The entire ruling elite is supporting the crackdown on Facebook because it fears its austerity policies will lead to an explosion of popular unrest, as is happening internationally. The past year-and-a-half has seen mass protests and struggles of the working class in France, Algeria, Sudan, Puerto Rico and Hong Kong. Last year, Papua New Guinea’s government considered banning Facebook following mass protests against corruption, social inequality and police brutality.
Internationally, under the fraudulent pretext of fighting “fake news,” Facebook has engaged in censorship on behalf of governments. The corporation has deleted groups exposing police brutality in the United States and has buried links to left-wing and anti-war publications, including the World Socialist Web Site .
Radio NZ reported on August 18 that Tongan Attorney General Linda Folaumoetu’i said some Facebook comments attacking the royal family could amount to “defamation or sedition or treason.” But she added that police feared that making arrests could “create security issues,” adding: “there’s a lot of tension between pro-democracy people, groups, and those who support the king.”

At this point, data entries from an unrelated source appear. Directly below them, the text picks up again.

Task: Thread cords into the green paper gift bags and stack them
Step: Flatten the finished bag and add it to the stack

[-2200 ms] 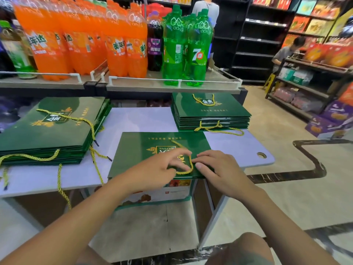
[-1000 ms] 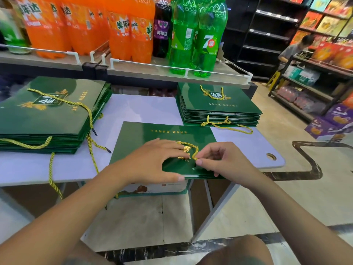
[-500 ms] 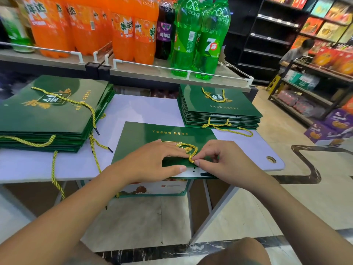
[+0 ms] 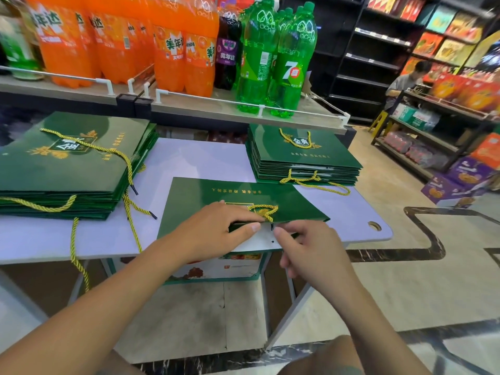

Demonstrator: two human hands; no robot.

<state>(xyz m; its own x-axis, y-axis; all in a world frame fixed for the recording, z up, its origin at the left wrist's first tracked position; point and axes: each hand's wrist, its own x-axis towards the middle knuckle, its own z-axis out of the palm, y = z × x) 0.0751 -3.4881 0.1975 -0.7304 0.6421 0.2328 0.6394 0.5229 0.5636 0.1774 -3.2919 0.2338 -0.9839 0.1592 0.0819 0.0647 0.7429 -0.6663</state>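
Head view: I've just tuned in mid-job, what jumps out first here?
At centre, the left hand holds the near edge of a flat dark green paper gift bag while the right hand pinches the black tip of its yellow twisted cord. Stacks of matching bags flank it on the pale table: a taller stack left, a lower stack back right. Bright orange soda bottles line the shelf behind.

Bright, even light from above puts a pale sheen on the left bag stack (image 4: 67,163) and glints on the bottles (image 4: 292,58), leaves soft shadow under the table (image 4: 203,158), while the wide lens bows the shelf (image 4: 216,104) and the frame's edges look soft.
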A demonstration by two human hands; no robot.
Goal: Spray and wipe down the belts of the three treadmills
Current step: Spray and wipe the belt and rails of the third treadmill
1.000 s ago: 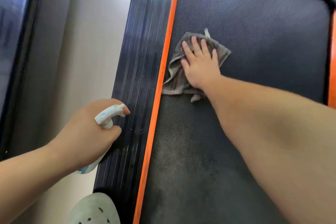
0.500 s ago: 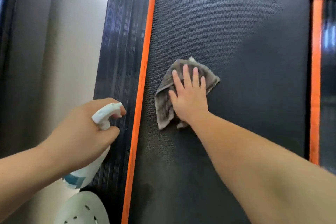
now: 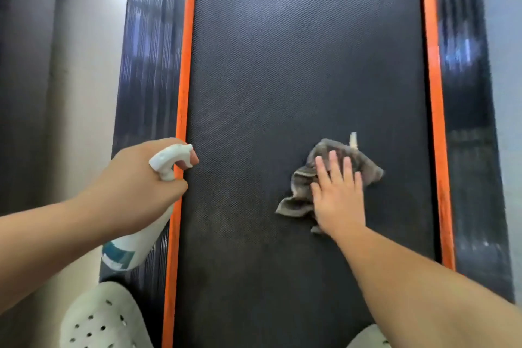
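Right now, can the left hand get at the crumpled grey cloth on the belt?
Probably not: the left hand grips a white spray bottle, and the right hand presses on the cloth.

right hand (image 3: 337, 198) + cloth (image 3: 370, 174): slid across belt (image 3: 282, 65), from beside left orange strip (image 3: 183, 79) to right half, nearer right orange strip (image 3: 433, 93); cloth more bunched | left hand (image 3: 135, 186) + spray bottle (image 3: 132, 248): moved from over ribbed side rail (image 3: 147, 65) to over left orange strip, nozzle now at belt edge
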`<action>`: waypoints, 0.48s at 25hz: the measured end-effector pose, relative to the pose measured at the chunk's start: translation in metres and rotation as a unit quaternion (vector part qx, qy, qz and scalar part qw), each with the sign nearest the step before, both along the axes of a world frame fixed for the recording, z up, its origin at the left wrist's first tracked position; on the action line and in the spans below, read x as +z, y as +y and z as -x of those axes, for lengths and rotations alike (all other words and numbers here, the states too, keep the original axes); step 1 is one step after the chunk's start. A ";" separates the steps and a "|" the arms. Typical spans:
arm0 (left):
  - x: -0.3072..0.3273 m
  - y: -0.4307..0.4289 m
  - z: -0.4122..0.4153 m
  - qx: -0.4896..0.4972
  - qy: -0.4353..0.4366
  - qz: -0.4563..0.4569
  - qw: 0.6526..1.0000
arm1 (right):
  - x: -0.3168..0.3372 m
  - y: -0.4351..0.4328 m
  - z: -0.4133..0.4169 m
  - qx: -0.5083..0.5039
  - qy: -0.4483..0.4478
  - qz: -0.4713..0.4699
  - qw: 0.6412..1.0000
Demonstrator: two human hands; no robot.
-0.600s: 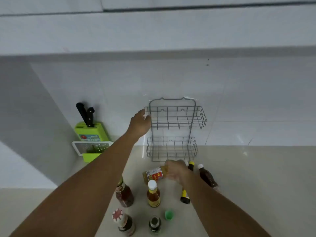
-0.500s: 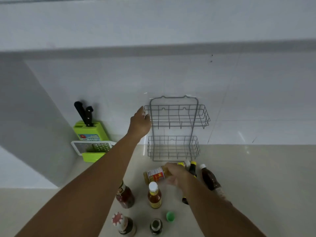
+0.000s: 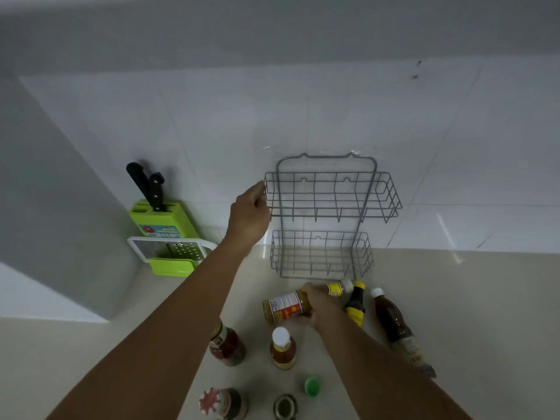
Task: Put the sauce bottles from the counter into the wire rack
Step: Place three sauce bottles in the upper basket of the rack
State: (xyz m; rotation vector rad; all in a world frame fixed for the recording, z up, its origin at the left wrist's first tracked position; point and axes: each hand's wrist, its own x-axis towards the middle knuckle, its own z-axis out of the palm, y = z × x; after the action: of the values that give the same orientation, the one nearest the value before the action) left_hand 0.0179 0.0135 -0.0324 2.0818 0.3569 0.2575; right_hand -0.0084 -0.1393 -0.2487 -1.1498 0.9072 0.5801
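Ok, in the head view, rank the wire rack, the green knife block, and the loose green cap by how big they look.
Largest to smallest:
1. wire rack
2. green knife block
3. green cap
The cap lies nearest the camera and looks smallest anyway, so this ranking seems safe.

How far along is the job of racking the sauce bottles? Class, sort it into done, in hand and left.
Done: nothing; both tiers of the wire rack are empty. In hand: the right hand holds the yellow sauce bottle sideways, while the left hand grips the rack's upper tier. Left: every other bottle on the counter.

Glossy white tiled wall point(image 3: 303, 116) above a pale beige counter point(image 3: 469, 298).
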 end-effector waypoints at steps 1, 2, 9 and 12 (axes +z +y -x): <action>0.001 0.000 0.000 0.002 0.003 0.008 1.000 | 0.005 -0.001 0.004 0.000 -0.009 -0.002 1.000; 0.001 -0.001 0.000 0.003 0.002 0.018 1.000 | 0.010 -0.002 0.009 0.001 -0.028 -0.006 1.000; 0.004 0.002 0.005 -0.009 0.002 0.051 0.999 | 0.120 -0.026 0.045 0.097 -0.316 0.190 0.924; 0.004 0.003 0.005 -0.018 0.001 0.063 0.998 | 0.204 -0.038 0.044 0.082 -0.443 0.226 0.864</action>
State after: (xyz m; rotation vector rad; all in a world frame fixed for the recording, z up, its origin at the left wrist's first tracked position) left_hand 0.0129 0.0169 -0.0285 1.9625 0.3278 0.2062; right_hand -0.0524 -0.1773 -0.0446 -1.7152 0.1285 -0.0862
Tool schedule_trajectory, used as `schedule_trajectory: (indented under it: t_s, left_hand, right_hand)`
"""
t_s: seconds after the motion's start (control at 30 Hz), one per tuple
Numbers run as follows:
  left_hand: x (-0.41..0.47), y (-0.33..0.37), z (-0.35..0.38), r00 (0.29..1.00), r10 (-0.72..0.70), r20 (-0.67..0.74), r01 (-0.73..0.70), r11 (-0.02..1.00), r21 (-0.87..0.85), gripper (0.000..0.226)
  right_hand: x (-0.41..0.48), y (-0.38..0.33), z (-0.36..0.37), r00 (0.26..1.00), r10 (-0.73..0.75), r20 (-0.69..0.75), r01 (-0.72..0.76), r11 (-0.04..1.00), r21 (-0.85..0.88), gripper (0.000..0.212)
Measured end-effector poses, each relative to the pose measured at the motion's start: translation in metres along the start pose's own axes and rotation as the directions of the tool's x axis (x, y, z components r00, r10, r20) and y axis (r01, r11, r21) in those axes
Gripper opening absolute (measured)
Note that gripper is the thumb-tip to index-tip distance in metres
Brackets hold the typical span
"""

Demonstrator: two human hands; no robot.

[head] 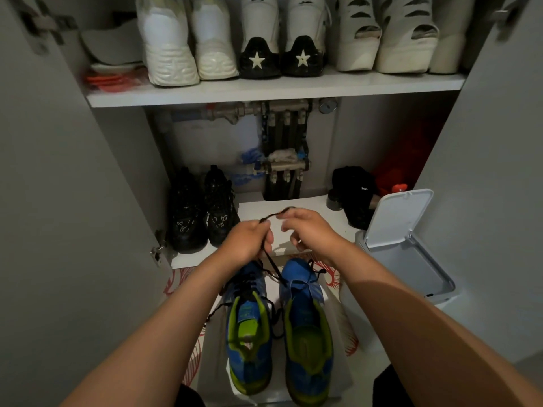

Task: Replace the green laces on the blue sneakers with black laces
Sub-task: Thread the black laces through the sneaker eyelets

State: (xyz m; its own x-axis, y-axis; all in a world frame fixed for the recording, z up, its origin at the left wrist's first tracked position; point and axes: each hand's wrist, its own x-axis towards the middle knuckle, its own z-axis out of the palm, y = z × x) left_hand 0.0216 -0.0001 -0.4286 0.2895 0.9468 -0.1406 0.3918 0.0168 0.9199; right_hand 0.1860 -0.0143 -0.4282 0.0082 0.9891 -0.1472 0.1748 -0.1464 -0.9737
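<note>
Two blue sneakers with green linings stand side by side on the floor, the left sneaker [248, 324] and the right sneaker [308, 327]. A black lace [271, 265] runs up from the right sneaker's toe area to my hands. My left hand [249, 240] grips the lace above the left sneaker's toe. My right hand [311, 229] pinches the lace's upper stretch, which arcs between both hands. The left sneaker carries a black lace through its eyelets, with loose ends trailing left. No green lace is visible.
An open cupboard faces me. Black shoes [202, 210] stand on its lower shelf [255, 207], with another dark shoe [352, 192] at the right. White shoes line the upper shelf [264, 89]. A white bin with its lid [399, 218] up stands at the right.
</note>
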Motion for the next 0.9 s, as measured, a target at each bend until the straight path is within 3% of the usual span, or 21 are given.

“[Pohiva] told Tonga Television he believed if nothing was done [about Facebook] there could be unrest in the country,” Kaniva Tonga reported.
In 2006 pro-democracy riots destroyed several buildings in the capital Nuku’alofa. Australia and New Zealand dispatched soldiers to restore “order” and protect business interests. In an attempt to ease tensions, the monarchy allowed an increase in the number of democratically-elected members of parliament in the 2010 election from nine to 17.
Australia and New Zealand consider Tonga part of their neo-colonial backyard. They are undoubtedly watching the growing political instability with concern and preparing for another military intervention in the event of mass protests. Both governments are seeking to assert their interests in opposition to growing Chinese investment, loans and donations in the Pacific, including Tonga, where multi-million-dollar loans were made to rebuild following Cyclone Gita.
Last year, Tonga’s police commissioner Stephen Caldwell—a New Zealander whose position is paid for by the New Zealand government—ordered the arrest of former Prime Minister Lord Tu’ivakano in connection with a passport fraud scandal. Tu’ivakano had played a significant role in strengthening ties with China, including the signing of a strategic partnership in 2014 that paved the way for infrastructure investments and loans from Beijing.
Since 2012, New Zealand has hosted Tongan soldiers as part of its biennial military exercises, called Southern Katipo. The war games are explicitly aimed at preparing to invade a Pacific island country and suppress protests and insurgents. New Zealand Special Air Service (SAS) commandos have also joined military exercises in Tonga.